◆ What the exercise asks: Reproduce verbatim all of the data given below, but do not carry over the images.

◆ Collected data:

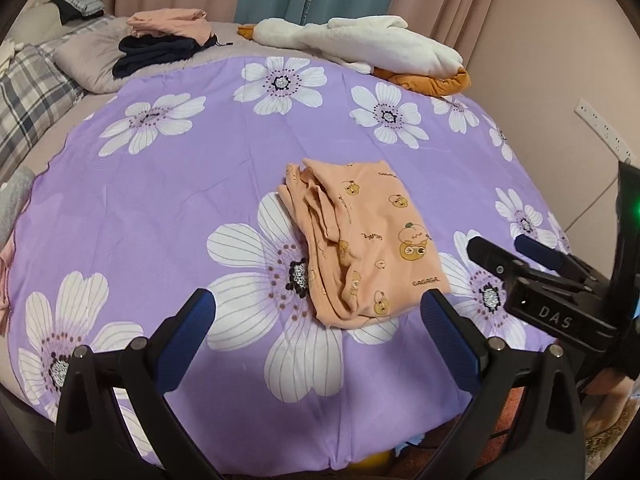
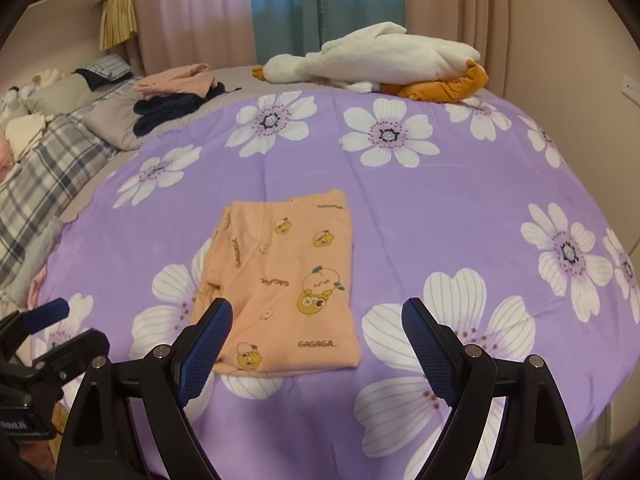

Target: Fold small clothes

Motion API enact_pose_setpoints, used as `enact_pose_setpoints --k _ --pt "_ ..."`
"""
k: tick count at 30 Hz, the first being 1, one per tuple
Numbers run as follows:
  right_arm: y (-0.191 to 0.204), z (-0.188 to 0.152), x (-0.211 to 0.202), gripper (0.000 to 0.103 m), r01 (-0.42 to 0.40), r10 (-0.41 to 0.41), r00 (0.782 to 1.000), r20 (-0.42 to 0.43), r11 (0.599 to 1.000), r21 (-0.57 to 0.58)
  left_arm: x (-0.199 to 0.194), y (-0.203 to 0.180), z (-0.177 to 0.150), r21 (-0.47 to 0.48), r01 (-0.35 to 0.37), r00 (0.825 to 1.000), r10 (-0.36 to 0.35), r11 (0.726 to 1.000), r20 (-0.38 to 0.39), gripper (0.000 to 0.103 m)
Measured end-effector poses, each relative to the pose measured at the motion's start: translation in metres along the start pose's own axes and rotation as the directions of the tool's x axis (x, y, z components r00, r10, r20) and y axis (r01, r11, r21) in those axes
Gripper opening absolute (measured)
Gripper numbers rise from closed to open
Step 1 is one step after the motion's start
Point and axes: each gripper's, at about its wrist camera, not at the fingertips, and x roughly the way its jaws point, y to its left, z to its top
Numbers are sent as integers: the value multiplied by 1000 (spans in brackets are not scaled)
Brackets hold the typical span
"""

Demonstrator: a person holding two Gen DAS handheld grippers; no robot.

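Folded peach garment (image 2: 286, 280) ahead of open right gripper (image 2: 318, 320)

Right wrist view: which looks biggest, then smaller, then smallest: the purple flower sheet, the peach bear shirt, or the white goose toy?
1. purple flower sheet
2. peach bear shirt
3. white goose toy, though it lies farther from the camera, so shirt versus goose is unsure.

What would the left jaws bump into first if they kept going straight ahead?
Probably the near edge of the folded peach garment on the purple flowered sheet. It lies just ahead, toward the right finger's side of the open left gripper. Depth is hard to judge, so it might touch the sheet first.
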Motion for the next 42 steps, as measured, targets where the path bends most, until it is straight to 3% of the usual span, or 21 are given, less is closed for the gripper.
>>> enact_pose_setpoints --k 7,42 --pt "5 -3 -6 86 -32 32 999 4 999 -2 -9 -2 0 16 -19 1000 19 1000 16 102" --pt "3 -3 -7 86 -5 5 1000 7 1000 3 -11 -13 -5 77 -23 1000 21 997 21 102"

◆ Result for this exercise:
Target: Fold small clothes

Motion API enact_pose_setpoints, used as `enact_pose_setpoints --k _ --pt "_ ..."`
"""
k: tick count at 30 Hz, the first being 1, one per tuple
Numbers run as follows:
  right_arm: y (-0.191 to 0.204), z (-0.188 to 0.152), x (-0.211 to 0.202), gripper (0.000 to 0.103 m), r01 (-0.42 to 0.40), r10 (-0.41 to 0.41), r00 (0.782 to 1.000), r20 (-0.42 to 0.43), r11 (0.599 to 1.000), r21 (-0.57 to 0.58)
  left_arm: x (-0.199 to 0.194), y (-0.203 to 0.180), z (-0.177 to 0.150), r21 (-0.47 to 0.48), r01 (-0.35 to 0.37), r00 (0.825 to 1.000), r10 (-0.36 to 0.35), r11 (0.726 to 1.000), r20 (-0.38 to 0.39), gripper (0.000 to 0.103 m)
Measured end-effector poses, each relative to the pose measured at the motion's start: translation in metres along the start pose's own axes and rotation as the directions of the tool's x axis (x, y, z components r00, r10, r20) and y axis (r01, r11, r21) in those axes
Gripper opening absolute (measured)
Gripper numbers rise from closed to open
Step 1 is one step after the motion's start
Point and axes: each gripper's, at about its wrist camera, not at the fingertips, and x roughly the way its jaws point, y to its left, z to its top
Numbers are sent as integers: the value multiplied by 1000 (spans in brackets are not scaled)
Brackets hold the typical span
"""

Demonstrator: a person holding two Gen DAS handheld grippers; no robot.

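Folded peach garment (image 2: 286, 280) ahead of open right gripper (image 2: 318, 320)

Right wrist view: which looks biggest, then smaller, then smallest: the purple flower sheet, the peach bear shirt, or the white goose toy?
1. purple flower sheet
2. peach bear shirt
3. white goose toy, though it lies farther from the camera, so shirt versus goose is unsure.

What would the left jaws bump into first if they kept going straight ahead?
Probably the near edge of the folded peach garment on the purple flowered sheet. It lies just ahead, toward the right finger's side of the open left gripper. Depth is hard to judge, so it might touch the sheet first.
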Motion for the next 42 steps, as measured, targets where the path bends most, until it is straight to 3% of the usual span, or 21 are given, less is closed for the gripper.
>>> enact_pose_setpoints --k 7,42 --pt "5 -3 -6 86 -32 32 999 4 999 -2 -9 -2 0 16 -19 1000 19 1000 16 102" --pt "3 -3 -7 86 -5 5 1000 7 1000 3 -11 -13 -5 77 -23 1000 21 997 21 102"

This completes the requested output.